> **Brief**
List all lines of the data containing the word "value".
BEGIN Provided data
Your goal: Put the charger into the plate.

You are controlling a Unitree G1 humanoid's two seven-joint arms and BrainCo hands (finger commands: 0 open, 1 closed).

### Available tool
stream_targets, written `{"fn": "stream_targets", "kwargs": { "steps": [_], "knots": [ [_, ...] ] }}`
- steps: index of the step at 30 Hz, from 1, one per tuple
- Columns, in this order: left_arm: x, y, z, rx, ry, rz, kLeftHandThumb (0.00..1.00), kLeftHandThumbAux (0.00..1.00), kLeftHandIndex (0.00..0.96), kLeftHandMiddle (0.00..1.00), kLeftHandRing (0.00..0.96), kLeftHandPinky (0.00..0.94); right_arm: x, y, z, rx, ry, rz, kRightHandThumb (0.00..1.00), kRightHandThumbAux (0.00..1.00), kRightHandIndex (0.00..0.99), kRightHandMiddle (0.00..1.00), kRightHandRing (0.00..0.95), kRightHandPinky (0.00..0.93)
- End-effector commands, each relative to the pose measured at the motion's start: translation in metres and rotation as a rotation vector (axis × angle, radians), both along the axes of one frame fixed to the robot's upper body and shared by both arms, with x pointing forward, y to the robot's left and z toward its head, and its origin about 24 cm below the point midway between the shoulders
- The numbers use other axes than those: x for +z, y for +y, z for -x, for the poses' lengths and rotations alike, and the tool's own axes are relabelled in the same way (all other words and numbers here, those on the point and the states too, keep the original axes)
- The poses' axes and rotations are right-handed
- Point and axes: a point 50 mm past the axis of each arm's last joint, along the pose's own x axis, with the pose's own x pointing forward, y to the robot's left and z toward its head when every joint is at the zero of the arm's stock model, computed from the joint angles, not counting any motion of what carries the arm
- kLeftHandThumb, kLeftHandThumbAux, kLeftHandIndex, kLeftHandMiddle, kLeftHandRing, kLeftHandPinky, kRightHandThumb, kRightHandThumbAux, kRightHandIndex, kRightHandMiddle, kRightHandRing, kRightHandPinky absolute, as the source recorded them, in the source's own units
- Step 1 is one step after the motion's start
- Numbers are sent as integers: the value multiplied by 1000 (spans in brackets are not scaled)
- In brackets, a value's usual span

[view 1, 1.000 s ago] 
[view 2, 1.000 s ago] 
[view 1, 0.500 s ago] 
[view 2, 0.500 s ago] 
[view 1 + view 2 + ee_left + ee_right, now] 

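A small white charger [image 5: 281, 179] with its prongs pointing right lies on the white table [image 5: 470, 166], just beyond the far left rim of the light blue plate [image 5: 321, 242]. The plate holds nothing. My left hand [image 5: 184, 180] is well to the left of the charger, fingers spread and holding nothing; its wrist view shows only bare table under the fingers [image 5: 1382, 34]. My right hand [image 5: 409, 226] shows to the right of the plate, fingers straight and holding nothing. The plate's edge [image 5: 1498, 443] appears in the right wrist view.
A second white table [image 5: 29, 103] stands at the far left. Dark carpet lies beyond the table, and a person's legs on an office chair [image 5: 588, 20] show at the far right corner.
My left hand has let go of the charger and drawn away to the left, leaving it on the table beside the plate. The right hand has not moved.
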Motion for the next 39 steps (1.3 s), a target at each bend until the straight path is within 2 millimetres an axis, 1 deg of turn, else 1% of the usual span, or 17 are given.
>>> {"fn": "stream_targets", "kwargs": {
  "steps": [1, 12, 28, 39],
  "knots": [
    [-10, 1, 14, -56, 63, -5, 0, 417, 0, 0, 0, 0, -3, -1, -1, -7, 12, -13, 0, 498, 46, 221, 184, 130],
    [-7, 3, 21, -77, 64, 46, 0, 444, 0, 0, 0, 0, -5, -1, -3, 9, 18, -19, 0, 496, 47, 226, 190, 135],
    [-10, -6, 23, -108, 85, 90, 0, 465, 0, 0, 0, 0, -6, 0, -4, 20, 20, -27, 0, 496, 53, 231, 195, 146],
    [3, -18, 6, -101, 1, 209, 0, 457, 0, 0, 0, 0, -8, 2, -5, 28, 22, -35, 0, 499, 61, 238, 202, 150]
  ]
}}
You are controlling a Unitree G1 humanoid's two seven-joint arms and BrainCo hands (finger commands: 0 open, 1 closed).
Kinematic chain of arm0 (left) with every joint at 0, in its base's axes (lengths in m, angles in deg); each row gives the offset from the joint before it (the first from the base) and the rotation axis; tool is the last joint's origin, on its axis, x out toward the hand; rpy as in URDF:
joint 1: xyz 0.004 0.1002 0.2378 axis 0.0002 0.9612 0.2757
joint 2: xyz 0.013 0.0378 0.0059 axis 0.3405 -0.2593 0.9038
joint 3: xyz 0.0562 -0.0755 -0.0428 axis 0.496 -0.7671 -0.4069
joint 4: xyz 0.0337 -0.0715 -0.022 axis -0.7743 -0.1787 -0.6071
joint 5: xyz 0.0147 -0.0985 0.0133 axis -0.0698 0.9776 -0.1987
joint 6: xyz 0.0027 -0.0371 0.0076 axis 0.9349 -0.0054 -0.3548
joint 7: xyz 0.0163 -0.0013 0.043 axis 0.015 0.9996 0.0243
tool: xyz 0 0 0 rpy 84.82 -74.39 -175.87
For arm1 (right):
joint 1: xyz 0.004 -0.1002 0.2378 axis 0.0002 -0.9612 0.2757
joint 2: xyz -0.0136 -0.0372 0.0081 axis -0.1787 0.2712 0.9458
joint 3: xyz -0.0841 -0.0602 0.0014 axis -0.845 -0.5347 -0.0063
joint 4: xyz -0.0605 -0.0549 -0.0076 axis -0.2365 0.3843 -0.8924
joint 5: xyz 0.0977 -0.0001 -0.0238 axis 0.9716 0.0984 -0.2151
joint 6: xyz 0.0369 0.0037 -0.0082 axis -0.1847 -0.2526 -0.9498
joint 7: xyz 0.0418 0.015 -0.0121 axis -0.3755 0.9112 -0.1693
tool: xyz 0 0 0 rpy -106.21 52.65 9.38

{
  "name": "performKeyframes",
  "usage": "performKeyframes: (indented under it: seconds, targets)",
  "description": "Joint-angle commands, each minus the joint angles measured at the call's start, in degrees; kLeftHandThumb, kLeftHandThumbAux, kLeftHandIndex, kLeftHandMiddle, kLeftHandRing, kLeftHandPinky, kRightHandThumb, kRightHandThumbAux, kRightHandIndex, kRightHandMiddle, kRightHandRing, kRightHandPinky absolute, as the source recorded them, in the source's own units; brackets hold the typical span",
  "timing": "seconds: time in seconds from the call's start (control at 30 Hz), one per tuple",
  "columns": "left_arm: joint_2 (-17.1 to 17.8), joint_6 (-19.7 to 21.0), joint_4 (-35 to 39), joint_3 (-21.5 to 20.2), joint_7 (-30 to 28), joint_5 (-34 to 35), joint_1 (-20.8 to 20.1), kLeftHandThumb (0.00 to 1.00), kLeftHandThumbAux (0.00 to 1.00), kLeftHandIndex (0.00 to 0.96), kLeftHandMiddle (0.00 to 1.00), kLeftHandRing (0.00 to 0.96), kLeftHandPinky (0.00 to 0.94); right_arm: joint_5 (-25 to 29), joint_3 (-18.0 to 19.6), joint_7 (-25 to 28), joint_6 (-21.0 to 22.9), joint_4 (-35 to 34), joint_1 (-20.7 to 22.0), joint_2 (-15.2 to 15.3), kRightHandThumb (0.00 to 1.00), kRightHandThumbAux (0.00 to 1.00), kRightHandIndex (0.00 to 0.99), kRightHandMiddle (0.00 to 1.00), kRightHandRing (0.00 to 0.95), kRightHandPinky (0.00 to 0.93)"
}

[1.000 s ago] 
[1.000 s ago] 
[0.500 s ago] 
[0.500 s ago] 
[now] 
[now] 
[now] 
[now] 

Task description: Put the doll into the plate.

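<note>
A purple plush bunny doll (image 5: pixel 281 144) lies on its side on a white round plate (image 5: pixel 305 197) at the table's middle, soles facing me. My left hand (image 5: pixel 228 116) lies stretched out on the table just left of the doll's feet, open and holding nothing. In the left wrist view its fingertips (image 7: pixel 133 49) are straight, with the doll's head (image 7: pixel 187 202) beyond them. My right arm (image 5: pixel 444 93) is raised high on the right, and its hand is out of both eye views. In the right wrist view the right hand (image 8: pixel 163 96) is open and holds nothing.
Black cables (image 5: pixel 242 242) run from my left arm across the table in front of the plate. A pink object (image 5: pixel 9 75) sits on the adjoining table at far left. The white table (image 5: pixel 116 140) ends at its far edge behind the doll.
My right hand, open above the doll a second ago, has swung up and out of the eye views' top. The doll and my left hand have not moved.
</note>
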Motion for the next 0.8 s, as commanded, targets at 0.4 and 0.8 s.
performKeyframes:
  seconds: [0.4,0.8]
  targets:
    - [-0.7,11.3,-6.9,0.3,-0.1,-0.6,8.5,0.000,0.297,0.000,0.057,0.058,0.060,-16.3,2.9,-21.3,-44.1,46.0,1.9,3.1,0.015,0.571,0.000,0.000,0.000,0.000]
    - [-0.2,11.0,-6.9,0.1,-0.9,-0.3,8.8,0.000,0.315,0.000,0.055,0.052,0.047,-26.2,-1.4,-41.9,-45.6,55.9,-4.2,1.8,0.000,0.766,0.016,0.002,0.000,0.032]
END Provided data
> **Response**
- Numbers are sent as integers: the value multiplied by 1000 (spans in brackets are not scaled)
- In brackets, a value's usual span

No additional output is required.